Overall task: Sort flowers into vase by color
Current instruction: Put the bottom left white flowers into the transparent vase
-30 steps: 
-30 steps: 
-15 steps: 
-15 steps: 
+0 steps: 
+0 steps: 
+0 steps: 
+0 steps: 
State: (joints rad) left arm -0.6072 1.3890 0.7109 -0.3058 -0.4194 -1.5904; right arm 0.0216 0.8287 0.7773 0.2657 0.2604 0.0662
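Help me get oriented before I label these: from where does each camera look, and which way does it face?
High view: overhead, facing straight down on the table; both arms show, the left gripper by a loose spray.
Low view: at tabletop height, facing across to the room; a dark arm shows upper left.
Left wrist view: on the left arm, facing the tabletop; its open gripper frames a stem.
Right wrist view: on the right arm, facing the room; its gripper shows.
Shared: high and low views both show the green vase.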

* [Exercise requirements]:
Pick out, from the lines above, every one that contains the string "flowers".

* [Exercise result]:
Overall task: Sort flowers into vase by color
Current instruction: Put the bottom left white flowers into the transparent vase

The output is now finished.